• _Supplied material_:
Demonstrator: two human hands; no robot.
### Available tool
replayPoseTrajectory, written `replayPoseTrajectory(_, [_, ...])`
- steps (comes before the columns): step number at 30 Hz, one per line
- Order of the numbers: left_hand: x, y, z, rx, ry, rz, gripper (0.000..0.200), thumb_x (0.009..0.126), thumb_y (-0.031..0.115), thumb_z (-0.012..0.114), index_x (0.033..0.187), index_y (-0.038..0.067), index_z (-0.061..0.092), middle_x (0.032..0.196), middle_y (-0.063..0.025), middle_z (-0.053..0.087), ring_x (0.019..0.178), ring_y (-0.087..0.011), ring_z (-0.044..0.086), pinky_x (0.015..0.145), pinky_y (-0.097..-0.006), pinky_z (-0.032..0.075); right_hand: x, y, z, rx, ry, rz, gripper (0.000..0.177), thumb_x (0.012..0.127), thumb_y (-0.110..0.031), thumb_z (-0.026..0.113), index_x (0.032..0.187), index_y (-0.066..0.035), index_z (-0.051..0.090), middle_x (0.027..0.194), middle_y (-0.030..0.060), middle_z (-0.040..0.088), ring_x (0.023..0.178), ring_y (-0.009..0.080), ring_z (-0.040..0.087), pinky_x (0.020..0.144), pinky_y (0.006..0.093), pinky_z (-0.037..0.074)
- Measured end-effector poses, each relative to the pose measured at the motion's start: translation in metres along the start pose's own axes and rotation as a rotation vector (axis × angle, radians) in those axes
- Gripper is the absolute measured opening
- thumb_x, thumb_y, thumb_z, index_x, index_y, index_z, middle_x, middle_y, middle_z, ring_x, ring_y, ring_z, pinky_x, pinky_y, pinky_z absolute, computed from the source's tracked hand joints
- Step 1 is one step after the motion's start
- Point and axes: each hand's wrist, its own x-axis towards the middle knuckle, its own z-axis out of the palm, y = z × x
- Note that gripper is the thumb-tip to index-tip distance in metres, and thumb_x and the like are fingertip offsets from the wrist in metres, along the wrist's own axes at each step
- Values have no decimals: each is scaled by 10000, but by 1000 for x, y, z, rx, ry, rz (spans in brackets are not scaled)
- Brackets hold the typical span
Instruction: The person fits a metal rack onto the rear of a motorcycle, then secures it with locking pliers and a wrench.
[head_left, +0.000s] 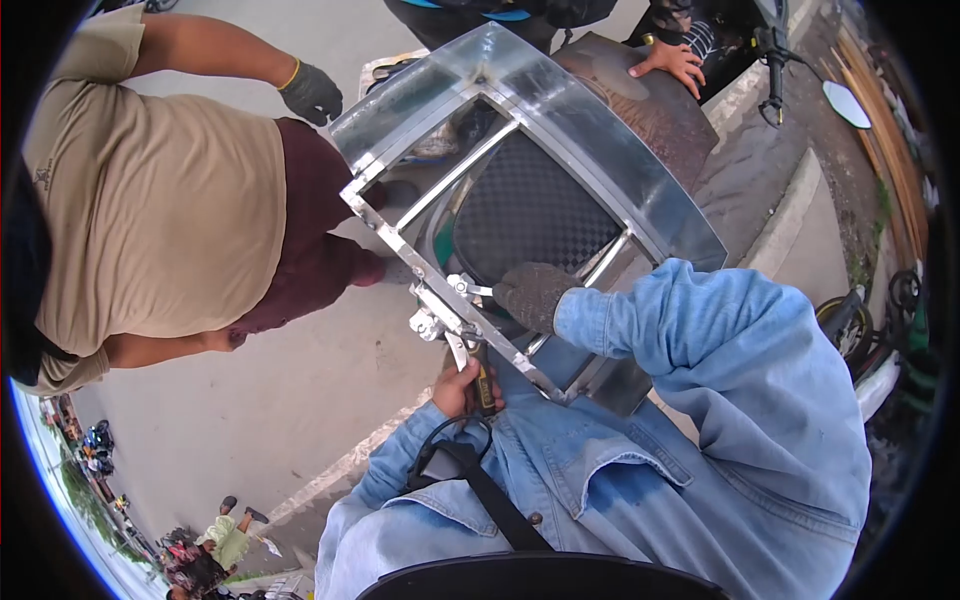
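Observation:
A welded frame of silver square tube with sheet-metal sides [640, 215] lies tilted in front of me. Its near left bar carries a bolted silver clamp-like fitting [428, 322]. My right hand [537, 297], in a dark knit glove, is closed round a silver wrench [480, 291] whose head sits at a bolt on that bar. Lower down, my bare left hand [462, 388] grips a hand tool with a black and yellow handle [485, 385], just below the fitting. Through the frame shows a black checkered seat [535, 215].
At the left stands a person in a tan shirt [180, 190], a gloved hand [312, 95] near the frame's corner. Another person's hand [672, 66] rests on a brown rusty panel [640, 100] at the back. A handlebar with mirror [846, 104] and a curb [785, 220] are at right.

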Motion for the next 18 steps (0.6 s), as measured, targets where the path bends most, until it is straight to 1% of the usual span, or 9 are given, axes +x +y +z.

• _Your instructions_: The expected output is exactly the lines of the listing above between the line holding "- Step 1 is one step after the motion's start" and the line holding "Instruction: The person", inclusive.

• _Output_:
- Step 1 is one step after the motion's start
- Point and axes: each hand's wrist, its own x-axis towards the middle knuckle, its own z-axis out of the palm, y = z × x
- Note that gripper is the thumb-tip to index-tip distance in metres, and thumb_x and the like are fingertip offsets from the wrist in metres, along the wrist's own axes at each step
- Values have no decimals: each is scaled by 10000, but by 1000 for x, y, z, rx, ry, rz (spans in brackets are not scaled)
- Brackets hold the typical span
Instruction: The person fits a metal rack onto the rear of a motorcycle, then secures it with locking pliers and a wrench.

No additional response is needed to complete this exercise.